### TASK OBJECTIVE:
Starting at the line that contains "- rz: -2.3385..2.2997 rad" in the listing below, write out every line word for word until you have written the line that contains "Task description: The".

### INPUT DATA:

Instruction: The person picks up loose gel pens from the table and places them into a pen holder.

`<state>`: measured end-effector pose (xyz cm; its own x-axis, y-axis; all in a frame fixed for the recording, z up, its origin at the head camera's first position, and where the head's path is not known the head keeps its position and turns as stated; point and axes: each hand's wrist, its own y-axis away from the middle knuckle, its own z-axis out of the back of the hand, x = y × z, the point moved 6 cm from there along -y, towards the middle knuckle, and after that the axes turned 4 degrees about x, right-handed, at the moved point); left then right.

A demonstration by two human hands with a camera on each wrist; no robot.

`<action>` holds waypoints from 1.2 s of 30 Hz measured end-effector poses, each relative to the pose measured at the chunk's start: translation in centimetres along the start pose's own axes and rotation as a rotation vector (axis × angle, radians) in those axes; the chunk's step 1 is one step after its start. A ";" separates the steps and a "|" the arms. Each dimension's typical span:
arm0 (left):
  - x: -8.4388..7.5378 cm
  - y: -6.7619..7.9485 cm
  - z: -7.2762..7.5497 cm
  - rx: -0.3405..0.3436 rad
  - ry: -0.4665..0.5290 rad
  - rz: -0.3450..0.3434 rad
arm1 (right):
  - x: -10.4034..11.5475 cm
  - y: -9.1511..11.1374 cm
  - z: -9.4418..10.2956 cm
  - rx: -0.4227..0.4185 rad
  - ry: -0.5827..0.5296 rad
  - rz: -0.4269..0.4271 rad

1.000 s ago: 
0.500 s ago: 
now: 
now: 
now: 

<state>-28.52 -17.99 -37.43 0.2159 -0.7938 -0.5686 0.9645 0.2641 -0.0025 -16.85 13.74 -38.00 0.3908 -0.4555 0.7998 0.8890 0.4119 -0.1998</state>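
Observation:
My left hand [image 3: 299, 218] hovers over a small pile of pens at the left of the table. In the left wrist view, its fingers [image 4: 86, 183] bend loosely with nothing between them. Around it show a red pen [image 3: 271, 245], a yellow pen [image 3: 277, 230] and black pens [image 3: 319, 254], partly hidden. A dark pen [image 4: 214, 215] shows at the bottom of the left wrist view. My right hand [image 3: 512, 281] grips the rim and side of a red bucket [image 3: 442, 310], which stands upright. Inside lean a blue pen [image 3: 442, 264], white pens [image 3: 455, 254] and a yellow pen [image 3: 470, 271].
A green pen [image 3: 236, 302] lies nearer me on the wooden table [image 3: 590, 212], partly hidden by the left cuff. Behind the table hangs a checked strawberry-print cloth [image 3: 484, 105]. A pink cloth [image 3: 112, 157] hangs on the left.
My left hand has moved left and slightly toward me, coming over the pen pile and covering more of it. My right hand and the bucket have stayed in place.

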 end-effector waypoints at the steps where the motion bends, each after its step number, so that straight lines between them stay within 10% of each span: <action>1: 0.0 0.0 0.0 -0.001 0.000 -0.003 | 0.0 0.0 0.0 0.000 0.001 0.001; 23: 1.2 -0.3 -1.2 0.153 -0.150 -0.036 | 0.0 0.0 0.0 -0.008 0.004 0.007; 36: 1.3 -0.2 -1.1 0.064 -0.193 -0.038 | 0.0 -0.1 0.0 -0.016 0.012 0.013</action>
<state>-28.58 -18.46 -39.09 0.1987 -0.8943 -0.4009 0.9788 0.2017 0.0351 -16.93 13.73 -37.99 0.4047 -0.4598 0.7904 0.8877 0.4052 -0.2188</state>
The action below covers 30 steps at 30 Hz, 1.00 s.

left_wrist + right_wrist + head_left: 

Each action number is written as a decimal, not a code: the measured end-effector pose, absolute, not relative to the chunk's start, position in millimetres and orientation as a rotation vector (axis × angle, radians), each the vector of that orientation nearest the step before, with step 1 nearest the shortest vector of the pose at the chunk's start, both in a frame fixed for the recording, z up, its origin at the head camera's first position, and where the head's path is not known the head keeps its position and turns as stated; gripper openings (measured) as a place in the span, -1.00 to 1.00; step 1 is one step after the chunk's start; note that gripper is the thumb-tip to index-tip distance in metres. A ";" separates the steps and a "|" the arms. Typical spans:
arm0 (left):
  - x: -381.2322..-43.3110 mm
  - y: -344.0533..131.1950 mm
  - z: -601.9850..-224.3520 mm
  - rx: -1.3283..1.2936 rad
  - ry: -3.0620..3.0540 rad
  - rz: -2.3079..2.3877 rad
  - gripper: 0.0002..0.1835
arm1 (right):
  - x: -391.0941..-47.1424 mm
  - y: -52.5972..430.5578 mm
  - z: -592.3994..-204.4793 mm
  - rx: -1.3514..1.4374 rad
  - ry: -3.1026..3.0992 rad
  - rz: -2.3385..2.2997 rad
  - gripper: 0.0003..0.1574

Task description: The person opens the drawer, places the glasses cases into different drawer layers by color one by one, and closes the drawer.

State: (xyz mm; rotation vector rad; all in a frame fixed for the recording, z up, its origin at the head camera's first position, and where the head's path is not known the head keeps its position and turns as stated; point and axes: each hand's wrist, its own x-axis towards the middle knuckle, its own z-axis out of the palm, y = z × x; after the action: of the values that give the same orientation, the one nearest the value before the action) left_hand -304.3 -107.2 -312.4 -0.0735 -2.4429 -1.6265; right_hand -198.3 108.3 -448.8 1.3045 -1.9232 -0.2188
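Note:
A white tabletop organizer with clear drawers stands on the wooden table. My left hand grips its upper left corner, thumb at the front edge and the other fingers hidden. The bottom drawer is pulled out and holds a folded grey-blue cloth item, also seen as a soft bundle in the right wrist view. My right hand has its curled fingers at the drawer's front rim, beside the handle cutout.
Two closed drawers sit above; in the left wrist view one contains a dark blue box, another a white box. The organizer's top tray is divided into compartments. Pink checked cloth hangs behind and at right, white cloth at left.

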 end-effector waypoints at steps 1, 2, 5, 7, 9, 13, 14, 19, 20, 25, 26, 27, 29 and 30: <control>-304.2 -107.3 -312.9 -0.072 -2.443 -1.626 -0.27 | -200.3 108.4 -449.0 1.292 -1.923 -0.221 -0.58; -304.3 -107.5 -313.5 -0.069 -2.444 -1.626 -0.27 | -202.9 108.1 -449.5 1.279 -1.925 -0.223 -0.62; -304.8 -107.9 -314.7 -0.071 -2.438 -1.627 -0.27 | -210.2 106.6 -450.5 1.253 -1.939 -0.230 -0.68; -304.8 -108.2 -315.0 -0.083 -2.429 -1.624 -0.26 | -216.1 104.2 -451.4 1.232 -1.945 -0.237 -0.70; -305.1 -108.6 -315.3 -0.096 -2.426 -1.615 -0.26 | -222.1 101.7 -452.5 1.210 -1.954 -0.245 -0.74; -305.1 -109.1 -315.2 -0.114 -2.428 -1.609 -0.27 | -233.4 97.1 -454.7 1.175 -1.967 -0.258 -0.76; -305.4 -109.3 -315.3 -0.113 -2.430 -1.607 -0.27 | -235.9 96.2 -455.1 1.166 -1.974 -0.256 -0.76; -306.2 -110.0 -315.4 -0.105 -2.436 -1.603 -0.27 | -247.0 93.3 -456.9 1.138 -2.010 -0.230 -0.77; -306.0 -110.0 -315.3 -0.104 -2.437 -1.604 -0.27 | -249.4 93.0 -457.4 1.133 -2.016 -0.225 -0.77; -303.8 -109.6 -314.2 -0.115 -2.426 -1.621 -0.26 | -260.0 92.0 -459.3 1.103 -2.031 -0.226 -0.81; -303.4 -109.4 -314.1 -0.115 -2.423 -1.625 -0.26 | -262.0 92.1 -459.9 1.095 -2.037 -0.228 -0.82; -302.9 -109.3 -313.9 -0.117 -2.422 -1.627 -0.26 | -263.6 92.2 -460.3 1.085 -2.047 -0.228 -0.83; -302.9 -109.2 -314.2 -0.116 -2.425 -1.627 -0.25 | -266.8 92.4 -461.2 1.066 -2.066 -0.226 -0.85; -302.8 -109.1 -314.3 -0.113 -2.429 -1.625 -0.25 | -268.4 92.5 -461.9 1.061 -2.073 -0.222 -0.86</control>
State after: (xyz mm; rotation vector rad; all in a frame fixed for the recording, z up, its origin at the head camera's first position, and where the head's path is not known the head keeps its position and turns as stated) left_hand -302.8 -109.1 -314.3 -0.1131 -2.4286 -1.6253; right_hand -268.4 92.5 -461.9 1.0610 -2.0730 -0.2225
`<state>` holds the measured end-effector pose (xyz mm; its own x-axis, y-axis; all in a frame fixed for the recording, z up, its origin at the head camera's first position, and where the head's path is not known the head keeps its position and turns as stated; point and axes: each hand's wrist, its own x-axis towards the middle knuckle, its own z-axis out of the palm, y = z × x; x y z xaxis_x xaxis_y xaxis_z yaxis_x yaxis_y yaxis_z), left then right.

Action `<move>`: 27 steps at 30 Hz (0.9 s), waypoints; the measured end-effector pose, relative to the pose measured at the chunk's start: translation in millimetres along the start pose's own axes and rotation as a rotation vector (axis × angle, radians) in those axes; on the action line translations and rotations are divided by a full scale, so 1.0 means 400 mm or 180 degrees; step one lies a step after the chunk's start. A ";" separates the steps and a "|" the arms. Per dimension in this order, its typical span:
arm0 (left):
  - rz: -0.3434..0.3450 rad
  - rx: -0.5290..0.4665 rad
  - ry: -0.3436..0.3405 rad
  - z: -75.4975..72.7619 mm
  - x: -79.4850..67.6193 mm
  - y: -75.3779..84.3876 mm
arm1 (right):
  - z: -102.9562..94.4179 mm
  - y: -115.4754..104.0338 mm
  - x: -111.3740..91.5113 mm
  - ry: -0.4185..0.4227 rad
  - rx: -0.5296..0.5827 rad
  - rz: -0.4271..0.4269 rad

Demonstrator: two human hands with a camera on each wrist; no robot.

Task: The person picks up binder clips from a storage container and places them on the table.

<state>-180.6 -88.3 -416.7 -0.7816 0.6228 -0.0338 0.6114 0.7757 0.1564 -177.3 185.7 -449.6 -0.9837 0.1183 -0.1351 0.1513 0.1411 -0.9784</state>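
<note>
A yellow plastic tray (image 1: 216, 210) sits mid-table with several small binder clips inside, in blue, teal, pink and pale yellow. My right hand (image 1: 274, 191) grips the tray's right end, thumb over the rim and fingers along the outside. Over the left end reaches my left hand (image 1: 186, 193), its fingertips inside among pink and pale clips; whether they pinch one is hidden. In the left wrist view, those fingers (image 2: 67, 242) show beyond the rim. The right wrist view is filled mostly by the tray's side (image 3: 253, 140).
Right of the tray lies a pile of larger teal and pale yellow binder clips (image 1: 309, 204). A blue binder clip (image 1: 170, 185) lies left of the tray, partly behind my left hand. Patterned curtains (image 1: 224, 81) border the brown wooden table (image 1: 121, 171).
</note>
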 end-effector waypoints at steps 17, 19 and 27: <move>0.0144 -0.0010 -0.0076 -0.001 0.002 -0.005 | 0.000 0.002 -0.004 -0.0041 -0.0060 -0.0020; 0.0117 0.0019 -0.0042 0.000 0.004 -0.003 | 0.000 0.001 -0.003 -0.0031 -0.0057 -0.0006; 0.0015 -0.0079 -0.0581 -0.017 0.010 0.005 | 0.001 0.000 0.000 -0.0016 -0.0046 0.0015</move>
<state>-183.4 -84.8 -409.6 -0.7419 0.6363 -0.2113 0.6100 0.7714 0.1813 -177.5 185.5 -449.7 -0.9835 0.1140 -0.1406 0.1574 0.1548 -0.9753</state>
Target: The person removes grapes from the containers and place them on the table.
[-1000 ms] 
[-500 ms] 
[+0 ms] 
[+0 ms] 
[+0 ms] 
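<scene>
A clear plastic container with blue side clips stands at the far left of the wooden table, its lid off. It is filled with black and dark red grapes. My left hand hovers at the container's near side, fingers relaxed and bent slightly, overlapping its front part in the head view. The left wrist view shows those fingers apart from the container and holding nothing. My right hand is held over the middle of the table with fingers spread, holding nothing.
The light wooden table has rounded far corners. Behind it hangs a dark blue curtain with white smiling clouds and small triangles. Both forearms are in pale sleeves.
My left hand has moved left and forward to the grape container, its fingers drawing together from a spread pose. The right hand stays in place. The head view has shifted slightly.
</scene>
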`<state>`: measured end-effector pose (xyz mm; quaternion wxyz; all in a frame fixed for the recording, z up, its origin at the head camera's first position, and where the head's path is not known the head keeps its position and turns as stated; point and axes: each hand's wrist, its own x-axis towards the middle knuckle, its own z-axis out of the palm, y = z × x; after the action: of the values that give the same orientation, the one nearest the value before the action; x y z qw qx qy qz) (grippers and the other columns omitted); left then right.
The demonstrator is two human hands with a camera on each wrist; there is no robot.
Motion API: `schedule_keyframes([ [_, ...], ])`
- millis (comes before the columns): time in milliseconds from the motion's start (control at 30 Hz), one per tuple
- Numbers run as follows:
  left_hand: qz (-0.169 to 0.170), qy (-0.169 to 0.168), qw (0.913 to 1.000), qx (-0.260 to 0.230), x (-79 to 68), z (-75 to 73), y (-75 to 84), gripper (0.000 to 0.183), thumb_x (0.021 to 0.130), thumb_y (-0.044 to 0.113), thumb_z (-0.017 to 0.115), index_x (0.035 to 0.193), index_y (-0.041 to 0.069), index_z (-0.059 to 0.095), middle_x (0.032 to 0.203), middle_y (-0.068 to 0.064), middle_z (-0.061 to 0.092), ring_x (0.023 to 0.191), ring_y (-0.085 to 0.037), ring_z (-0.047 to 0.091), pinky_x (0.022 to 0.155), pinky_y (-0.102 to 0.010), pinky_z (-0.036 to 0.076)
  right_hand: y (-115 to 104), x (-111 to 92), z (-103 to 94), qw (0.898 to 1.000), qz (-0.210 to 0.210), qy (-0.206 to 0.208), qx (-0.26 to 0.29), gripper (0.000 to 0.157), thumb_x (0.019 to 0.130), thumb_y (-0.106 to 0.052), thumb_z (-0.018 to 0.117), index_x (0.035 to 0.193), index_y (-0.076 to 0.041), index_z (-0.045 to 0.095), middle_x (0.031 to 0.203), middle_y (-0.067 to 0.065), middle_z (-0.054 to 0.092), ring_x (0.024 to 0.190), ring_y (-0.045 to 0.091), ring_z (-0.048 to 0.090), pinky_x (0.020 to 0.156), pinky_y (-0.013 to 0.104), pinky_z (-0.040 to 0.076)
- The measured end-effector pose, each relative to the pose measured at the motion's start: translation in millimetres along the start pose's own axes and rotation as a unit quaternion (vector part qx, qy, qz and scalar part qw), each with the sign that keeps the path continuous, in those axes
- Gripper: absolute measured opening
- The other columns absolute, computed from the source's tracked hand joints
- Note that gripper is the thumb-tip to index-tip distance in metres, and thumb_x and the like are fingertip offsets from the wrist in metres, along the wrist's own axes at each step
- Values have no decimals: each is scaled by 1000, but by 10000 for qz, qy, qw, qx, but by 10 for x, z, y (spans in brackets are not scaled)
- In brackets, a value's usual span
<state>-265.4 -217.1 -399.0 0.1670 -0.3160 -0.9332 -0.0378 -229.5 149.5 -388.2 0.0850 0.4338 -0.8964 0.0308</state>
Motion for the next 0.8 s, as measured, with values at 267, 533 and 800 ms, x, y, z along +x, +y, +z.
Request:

### FINISHED TASK:
  - rz: -2.3385..2.2997 rad
  - gripper: 0.0003..0.1574

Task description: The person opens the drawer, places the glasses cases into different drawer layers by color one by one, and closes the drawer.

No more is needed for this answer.